Vita Natura

 

Em tempos de paz e acalmia social

numa ridente primavera, nasceu Narciso

na orla viçosa do Grande Lago da Luz

e, entre a curiosidade infantil e o destemor

foi crescendo só, entre Eros e Tânatos

passeando sem receio a ingénua vaidade

pelo sinistro, mas atraente dédalo do Caos

até encontrar, sem mestre, a saída oculta.

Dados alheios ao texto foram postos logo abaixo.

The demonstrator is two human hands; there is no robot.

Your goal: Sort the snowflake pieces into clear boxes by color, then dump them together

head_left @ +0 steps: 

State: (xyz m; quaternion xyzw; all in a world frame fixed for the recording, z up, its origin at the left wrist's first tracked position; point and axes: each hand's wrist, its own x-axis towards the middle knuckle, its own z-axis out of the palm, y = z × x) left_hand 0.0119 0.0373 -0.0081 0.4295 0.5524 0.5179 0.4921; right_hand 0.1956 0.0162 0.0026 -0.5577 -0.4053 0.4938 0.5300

Na tentativa de aceder ao Arcano Alfa

perdeu-se entre as diatribes da dialéctica

e a desconcertante ilusão da sua húbris

até sentir dentro de si todo o Universo

enquanto se via também nano partícula

desse vasto e desconhecido Mundo.

 

Um longo, doloroso, e pestífero inverno

abafando os zumbidos da esperança

fê-lo erguer do sonambulismo lúcido

para celebrar em união com o Cosmos

a solene liturgia, sagrada e profana

da gloriosa grandeza dos sentimentos

enquanto deixava a consciência livre

a espreitar pela frincha da porta entreaberta

da pródiga Natureza no seu habitual afã

entre almofarizes de augúrio e cábulas de alquimia

a doirar frementes emoções na retorta do Tempo

e levando à forja lingotes de poesia abstracta

malhando-os na  bigorna do conhecimento

vivificando com amor maternal a Essência do Ser

e reabilitando para nova vida o corajoso Narciso.